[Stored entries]
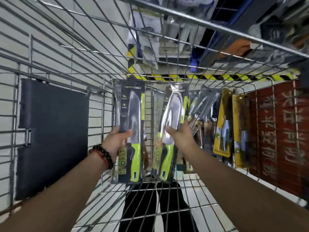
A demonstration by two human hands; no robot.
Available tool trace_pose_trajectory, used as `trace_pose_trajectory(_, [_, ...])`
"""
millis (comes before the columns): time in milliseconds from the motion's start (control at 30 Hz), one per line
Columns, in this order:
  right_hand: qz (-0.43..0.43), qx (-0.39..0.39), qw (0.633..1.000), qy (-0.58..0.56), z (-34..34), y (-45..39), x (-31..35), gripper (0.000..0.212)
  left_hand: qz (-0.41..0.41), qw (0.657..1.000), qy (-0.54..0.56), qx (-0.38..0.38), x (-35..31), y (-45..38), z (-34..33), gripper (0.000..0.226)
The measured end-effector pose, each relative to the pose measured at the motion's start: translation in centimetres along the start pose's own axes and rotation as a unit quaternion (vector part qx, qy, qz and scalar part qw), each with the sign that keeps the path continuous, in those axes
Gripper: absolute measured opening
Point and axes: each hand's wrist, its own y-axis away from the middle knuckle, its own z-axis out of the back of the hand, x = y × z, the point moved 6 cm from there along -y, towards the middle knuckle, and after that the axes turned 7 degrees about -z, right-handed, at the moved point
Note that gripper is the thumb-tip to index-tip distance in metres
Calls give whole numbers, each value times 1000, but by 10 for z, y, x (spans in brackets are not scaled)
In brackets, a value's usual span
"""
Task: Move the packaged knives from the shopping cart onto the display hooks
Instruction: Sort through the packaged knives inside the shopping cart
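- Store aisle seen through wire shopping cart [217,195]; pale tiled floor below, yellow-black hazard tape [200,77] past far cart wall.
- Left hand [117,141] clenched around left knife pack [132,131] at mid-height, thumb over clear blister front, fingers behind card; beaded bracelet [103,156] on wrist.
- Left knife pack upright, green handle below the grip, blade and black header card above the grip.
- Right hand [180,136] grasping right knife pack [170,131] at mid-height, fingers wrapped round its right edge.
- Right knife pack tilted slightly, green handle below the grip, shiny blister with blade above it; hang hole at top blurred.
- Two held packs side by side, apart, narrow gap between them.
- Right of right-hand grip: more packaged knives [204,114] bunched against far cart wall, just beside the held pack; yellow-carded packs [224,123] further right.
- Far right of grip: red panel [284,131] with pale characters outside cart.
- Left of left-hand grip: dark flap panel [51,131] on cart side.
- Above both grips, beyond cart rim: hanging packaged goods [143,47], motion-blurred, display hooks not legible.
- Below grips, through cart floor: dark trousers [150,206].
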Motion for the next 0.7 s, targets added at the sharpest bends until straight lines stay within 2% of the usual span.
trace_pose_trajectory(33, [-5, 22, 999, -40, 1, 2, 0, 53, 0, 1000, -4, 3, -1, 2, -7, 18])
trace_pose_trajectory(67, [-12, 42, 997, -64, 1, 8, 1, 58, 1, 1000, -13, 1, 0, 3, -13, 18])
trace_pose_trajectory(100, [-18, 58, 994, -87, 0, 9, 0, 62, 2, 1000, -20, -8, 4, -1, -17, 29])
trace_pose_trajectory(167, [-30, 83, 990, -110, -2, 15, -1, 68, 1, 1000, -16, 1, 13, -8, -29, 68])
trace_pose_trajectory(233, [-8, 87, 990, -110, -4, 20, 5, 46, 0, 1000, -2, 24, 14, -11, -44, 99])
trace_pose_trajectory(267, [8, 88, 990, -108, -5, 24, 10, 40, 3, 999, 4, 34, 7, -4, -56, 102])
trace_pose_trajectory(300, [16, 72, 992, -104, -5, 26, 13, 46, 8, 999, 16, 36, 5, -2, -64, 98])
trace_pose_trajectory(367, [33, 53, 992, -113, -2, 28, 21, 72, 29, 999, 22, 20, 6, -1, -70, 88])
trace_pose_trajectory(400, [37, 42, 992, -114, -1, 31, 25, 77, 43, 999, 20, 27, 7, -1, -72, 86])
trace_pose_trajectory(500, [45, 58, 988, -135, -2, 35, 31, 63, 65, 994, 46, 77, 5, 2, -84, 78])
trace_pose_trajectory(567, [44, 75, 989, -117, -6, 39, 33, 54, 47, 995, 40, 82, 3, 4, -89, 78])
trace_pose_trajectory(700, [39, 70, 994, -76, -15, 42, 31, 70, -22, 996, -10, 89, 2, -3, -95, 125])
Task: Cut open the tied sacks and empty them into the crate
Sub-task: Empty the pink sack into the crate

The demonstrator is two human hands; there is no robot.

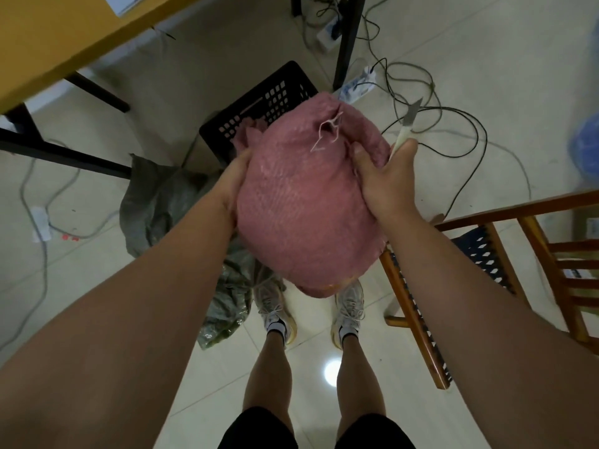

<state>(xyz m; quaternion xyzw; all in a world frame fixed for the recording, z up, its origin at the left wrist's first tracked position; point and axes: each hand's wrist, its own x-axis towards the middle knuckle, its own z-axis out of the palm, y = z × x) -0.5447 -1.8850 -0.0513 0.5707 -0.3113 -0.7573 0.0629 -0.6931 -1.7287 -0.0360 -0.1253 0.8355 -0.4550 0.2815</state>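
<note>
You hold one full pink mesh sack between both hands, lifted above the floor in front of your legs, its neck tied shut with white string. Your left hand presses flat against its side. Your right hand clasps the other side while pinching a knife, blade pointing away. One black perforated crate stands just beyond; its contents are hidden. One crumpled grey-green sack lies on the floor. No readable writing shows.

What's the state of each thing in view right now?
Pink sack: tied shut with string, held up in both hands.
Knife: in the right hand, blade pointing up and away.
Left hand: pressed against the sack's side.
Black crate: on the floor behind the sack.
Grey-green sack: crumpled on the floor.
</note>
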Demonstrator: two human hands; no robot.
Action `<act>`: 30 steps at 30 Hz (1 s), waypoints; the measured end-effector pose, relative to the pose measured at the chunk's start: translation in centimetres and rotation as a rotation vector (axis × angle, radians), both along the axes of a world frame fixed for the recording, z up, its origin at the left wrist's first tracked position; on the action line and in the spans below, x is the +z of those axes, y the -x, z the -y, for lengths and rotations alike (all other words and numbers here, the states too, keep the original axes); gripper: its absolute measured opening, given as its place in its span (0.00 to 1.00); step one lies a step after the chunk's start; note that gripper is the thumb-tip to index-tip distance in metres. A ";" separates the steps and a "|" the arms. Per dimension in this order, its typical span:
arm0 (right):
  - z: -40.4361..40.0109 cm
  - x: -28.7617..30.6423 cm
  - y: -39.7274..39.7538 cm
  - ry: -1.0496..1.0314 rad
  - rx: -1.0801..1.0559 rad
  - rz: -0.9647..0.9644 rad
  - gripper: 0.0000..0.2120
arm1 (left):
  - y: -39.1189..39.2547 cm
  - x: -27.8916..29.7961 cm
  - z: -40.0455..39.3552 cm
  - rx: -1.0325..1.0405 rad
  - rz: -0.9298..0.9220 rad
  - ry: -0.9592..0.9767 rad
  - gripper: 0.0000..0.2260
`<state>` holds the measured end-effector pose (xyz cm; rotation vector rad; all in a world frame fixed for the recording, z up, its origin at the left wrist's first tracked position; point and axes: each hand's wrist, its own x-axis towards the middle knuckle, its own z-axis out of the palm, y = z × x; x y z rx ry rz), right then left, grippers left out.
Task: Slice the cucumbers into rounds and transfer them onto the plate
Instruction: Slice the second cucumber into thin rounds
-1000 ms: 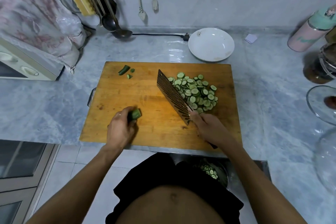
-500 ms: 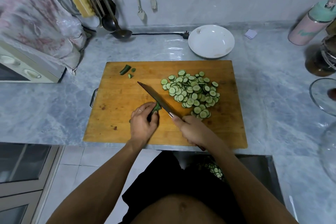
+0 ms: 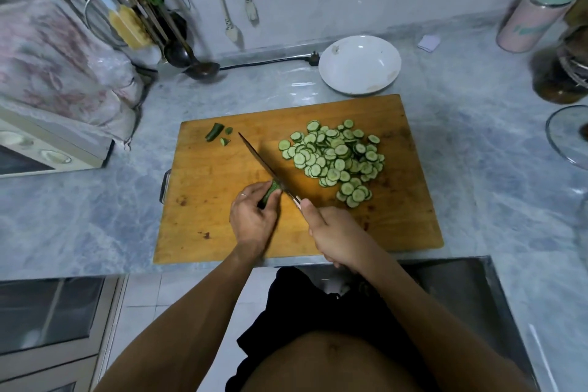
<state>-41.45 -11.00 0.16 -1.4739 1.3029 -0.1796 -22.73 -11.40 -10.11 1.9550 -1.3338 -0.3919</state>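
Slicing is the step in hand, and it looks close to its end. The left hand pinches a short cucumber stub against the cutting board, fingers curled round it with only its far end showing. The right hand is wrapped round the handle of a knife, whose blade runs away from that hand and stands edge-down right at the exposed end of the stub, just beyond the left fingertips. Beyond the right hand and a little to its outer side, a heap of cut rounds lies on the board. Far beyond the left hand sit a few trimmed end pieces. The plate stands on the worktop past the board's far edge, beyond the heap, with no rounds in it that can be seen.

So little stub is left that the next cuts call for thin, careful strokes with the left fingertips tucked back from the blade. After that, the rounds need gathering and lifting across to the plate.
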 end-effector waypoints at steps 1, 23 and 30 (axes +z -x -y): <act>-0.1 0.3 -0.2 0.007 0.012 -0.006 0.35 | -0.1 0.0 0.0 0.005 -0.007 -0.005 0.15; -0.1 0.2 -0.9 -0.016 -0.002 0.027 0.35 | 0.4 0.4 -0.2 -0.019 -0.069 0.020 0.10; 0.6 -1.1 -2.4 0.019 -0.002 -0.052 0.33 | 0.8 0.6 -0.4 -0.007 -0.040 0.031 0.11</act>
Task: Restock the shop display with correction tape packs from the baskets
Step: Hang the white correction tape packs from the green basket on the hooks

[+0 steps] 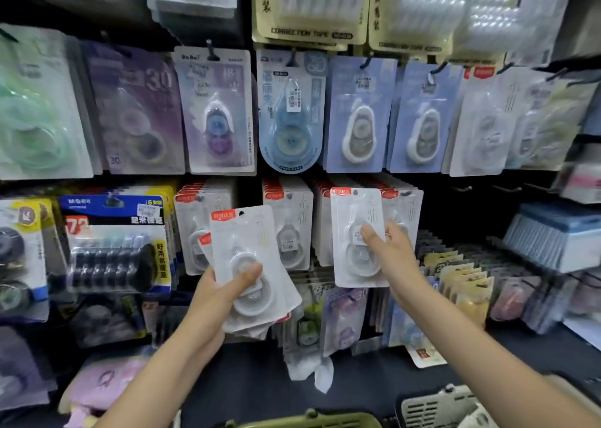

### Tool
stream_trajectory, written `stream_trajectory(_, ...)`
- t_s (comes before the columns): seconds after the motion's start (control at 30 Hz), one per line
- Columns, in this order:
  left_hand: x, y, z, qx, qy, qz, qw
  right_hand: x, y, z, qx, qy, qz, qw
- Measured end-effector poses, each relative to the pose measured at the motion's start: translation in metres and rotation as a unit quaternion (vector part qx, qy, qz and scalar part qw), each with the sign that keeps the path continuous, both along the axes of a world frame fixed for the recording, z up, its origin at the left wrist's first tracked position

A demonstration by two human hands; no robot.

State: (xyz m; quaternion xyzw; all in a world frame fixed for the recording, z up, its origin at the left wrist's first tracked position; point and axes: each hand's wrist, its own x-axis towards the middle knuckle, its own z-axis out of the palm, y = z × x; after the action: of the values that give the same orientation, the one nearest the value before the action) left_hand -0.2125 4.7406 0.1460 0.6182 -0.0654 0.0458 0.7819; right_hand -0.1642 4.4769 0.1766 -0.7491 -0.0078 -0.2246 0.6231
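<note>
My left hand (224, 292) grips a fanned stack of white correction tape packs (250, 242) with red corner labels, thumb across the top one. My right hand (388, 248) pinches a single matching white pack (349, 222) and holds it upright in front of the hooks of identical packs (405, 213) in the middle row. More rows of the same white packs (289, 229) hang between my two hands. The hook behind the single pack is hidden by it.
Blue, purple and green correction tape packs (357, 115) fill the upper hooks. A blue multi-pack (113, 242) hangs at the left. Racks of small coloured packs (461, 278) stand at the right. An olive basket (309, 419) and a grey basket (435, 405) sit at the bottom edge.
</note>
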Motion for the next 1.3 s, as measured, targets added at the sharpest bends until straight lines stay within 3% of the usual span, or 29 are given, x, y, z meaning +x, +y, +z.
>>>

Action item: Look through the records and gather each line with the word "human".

Final answer:
A demonstration by two human hands; no robot.
The demonstrator is two human hands; there is no robot.
Demonstrator: two human hands; no robot.
A demonstration by two human hands; no robot.

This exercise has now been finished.